How to cite this URL:
Thirunavukkarasu M. Tamil culture and psychiatry. Indian J Psychiatry [serial online] 2007 [cited 2019 Dec 10];49:146. Available from: http://www.indianjpsychiatry.org/text.asp?2007/49/2/146/33269


Published by O. Somasundaram

#30, 23 Cross Street, Besantnagar, Chennai - 600090, Tamilnadu, India

I hereby express my most sincere gratitude to the editor, for requesting me to review the book, 'Tamil Culture and Psychiatry', written by Dr. O. Somasundaram, a true milestone in comparative studies in science and philosophy. I finished the book at a stretch while I was traveling from Singapore to Tokyo. It is a very interesting and engaging book not only because of my love for Tamil but also for its lively presentation.

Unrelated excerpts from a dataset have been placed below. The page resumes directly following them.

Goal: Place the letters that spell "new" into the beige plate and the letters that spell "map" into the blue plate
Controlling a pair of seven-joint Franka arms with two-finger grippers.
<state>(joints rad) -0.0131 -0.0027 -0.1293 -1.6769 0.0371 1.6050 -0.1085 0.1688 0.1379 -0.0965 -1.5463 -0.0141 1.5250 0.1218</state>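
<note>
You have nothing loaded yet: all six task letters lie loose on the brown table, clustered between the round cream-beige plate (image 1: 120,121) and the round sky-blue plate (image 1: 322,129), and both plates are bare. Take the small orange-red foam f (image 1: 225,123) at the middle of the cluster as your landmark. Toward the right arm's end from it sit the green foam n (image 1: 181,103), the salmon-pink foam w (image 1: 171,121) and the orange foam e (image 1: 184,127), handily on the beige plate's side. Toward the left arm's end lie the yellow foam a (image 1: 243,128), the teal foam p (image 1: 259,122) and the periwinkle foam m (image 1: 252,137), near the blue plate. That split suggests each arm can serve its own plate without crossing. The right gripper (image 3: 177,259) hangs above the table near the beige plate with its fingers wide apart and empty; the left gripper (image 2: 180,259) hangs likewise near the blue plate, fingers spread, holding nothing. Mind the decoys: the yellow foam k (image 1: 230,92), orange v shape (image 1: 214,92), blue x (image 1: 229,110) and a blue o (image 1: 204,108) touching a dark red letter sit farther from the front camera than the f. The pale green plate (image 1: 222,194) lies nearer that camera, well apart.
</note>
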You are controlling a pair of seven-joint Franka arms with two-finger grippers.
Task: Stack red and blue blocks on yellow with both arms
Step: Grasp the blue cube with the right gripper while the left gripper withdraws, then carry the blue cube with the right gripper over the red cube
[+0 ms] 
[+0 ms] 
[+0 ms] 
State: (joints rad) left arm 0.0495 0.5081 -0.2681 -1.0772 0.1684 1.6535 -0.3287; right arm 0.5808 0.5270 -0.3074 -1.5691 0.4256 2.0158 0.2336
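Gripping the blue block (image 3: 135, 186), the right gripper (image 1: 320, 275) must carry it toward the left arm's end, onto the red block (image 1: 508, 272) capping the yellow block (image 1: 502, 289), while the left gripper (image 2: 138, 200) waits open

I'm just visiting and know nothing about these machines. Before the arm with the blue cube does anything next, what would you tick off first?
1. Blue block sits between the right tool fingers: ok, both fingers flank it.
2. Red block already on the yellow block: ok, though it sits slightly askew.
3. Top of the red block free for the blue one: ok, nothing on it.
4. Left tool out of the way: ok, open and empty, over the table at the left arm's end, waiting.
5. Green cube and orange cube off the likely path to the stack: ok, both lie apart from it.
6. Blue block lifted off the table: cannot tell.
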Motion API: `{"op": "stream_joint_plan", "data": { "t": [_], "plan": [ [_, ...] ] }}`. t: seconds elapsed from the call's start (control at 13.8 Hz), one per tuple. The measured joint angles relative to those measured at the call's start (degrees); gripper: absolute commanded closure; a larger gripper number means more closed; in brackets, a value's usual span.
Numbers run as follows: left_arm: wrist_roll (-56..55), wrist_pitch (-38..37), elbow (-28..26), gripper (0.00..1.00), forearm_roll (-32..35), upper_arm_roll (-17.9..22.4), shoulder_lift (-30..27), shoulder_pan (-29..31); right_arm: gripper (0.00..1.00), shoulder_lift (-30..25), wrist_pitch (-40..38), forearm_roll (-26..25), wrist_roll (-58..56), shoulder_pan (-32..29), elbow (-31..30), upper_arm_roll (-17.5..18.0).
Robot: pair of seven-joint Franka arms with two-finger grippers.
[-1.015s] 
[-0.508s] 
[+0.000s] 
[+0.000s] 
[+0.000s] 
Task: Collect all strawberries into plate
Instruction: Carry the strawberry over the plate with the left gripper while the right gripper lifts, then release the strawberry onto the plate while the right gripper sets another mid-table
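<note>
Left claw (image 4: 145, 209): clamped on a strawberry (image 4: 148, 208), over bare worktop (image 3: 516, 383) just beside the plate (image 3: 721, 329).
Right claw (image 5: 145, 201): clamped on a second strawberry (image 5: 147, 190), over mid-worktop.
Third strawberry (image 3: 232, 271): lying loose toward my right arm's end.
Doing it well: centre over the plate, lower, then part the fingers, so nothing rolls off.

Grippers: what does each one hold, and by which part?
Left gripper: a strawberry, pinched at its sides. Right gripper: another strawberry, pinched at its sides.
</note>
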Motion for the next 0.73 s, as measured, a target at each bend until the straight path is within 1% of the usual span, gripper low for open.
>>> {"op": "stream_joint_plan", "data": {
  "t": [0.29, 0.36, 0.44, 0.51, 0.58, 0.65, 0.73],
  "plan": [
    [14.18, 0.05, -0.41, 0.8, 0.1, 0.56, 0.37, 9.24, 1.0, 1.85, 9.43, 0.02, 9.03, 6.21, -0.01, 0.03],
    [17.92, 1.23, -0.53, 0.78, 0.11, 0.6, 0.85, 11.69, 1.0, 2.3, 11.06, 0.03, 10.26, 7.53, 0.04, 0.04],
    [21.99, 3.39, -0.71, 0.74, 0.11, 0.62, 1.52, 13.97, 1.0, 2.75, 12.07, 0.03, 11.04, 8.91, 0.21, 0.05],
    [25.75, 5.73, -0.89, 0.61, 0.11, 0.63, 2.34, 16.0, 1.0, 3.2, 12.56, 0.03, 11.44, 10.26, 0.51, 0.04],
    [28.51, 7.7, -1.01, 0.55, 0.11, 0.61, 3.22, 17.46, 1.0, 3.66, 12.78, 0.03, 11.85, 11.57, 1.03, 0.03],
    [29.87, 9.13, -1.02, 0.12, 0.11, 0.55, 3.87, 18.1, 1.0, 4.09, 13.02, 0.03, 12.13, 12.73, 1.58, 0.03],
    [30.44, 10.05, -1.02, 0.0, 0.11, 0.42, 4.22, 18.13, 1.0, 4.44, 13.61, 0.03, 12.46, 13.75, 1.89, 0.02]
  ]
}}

I have always noticed that most of the psychiatric textbooks had liberally borrowed quotes and citing from Greek, Roman and English literature, but very gingerly from Indian literature. India, the land of richest heritage and immeasurable wisdom, is the owner of 2 (Sanskrit and Tamil) of the 8 classical languages in the world. It is intriguing and disappointing that Indian literature has got little importance in psychiatric literature. Acting on this disappointment, I had urged all of my colleagues and professors, proficient in literature, to document their observations, because that, in my humble opinion, is the only way to let the world know about our rich knowledge in psychiatry. Dr. Somasundaram has accomplished an incomparable job in this regard.

The author has thoughtfully categorized the complexly heterogeneous and stunningly voluminous information in this comparative study into separate easy-to-read topics. He has brought to light varied topics like psychiatric concepts, religious treatment, attitudes of the mentally ill, etc. His attempt to describe the expressions of the mood, its constituents and psychopathology and the evidence of suicidal behavior in Tamil culture deserve special mention. His interesting questioning of Leff's findings in the International Pilot Study of Schizophrenia (IPSS), description of sexuality in Thirukkural, psychopathology of perception and reasoning, psychology of ageing and devotion are special highlights of the book, which make this book a must-read for not only psychiatrists but also for all Indian clinicians, in general.

The author does not limit his observations to ancient Tamil literature. Instead, he continues his work in 20 th century Tamil literature and even in Indian cinema and songs, which are abundant in their expressions of various moods and behaviors, including alcoholism. He has scored extra miles by also describing the details of mental illnesses in the Siddha and other Indian systems of medicine.

The section describing Saint Ramalingar's teaching clearly elucidates the importance given to novel 21 st century concepts like mental health promotion in ancient Tamil culture. A couple of pages in the book were devoted to the author's experience with the assailants of the chief ministers of Tamil Nadu.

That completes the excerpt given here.